Instructions for the task:
Exactly as written, output each of the lines below, with no images.

Collected material:
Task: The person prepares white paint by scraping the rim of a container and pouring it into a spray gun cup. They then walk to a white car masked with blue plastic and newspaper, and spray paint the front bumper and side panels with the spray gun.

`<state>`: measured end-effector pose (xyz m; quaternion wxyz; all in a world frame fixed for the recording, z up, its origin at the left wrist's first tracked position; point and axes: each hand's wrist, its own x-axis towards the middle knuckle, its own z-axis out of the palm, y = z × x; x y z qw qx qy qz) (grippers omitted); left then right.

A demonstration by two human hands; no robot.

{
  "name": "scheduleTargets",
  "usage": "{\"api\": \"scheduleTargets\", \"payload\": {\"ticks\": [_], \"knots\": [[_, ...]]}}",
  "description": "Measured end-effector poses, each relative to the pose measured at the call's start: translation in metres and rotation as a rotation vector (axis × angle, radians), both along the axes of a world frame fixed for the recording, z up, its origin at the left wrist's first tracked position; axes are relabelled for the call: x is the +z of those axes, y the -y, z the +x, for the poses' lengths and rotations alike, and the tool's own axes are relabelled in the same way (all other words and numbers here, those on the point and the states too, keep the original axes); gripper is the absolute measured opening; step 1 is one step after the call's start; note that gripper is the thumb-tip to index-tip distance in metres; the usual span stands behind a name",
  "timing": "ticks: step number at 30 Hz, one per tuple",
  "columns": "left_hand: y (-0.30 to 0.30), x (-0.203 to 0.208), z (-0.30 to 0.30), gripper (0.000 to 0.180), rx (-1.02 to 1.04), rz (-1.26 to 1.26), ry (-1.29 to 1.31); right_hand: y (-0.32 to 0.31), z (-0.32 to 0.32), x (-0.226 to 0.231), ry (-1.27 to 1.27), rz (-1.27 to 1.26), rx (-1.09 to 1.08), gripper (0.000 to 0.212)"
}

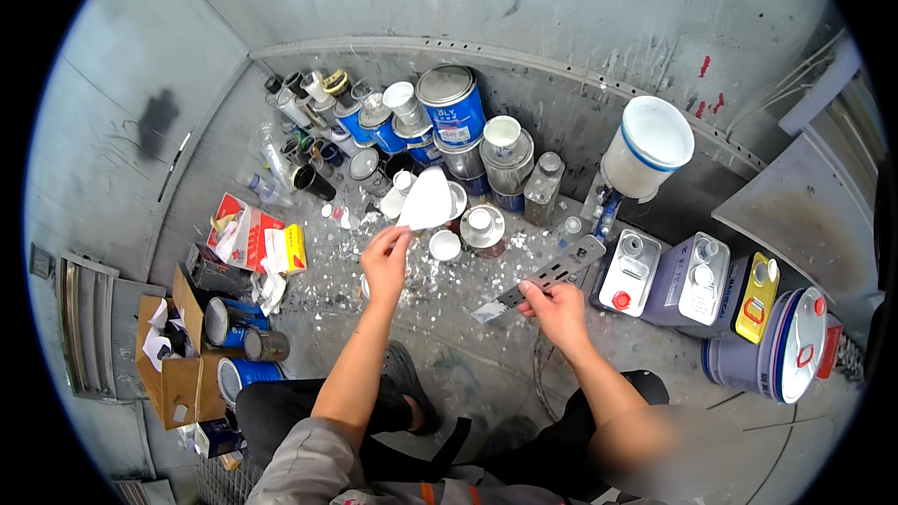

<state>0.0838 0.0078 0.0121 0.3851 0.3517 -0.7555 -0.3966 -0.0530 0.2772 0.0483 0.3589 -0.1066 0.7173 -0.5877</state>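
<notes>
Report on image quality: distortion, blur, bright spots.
Head view: fisheye bending curves the wall ledge, with black corners; head view: a smeared patch hides part of the right forearm; head view: the white piece in the left hand looks nearly washed out.

Wearing a creased grey sleeve [304,468] well behind the grip of the left hand [383,262]; displaying narrow orange stripes [427,494] centrally, farther back than either grip. Also wearing black trousers [281,407] behind both grips and, nearer the left one, a dark, perforated, clog-like shoe [398,372].
</notes>
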Motion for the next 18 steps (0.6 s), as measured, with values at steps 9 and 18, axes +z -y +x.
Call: {"api": "scheduleTargets", "payload": {"ticks": [9,18], "knots": [[0.014,-0.123,0.041,0.017,-0.017,-0.178,0.280,0.002,0.006,-0.004,0.022,0.002,-0.015,0.028],[0.020,-0.130,0.045,0.077,-0.195,-0.089,0.721,-0.006,0.002,-0.014,-0.035,-0.013,0.006,0.031]]}}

Result of this exercise:
Task: The person prepares white paint by scraping the rim of a container and pouring it into a spray gun cup. They then walk to a white car masked with blue plastic and newspaper, and spray paint the front bumper and side panels with the spray gun.

`<state>`: measured end-effector pose (xyz m; quaternion wxyz; all in a world frame fixed for the recording, z up, its origin at the left wrist's first tracked position; point and axes: each hand's wrist, its own x-axis towards the middle knuckle, its own z-axis out of the palm, y = z × x; x y z qw qx qy qz) (grippers omitted); left then right.

A demonstration by two human hands; no robot.

{
  "name": "scheduleTargets",
  "usage": "{\"api\": \"scheduleTargets\", \"payload\": {\"ticks\": [_], \"knots\": [[_, ...]]}}",
  "description": "Measured end-effector poses, each relative to the pose measured at the call's start: translation in metres and rotation as a rotation vector (axis × angle, radians), both along the axes of a world frame fixed for the recording, z up, its origin at the left wrist's first tracked position; axes are relabelled for the call: x is the +z of those axes, y the -y, z the +x, for the poses' lengths and rotations alike, and the tool's own axes are relabelled in the same way (all other words and numbers here, those on the point and the states too, keep the original axes); gripper is the absolute measured opening; step 1 is one step after the call's start; note that gripper is the thumb-tip to index-tip distance in metres; the usual span stands behind a name",
  "timing": "ticks: step number at 30 Hz, one per tuple",
  "columns": "left_hand: y (-0.30 to 0.30), x (-0.203 to 0.208), z (-0.30 to 0.30), gripper (0.000 to 0.180), rx (-1.02 to 1.04), rz (-1.26 to 1.26), ry (-1.29 to 1.31); right_hand: y (-0.32 to 0.31), z (-0.32 to 0.32), x (-0.226 to 0.231), ry (-1.27 to 1.27), rz (-1.27 to 1.26), rx (-1.09 to 1.08), gripper (0.000 to 0.212)"
}


<state>0.0838 0.0078 0.0121 0.3851 0.3517 -0.7555 -0.3966 -0.0530 0.2772 0.0483 0.3589 -0.1066 0.7173 -0.5877</state>
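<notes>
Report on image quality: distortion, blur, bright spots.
Head view: fisheye bending curves the wall ledge, with black corners; head view: a smeared patch hides part of the right forearm; head view: the white piece in the left hand looks nearly washed out.

Wearing a creased grey sleeve [304,468] well behind the grip of the left hand [383,262]; displaying narrow orange stripes [427,494] centrally, farther back than either grip. Also wearing black trousers [281,407] behind both grips and, nearer the left one, a dark, perforated, clog-like shoe [398,372].
</notes>
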Motion for the next 18 steps (0.6 s), as measured, with values at steps 9 and 18, axes +z -y +x.
Call: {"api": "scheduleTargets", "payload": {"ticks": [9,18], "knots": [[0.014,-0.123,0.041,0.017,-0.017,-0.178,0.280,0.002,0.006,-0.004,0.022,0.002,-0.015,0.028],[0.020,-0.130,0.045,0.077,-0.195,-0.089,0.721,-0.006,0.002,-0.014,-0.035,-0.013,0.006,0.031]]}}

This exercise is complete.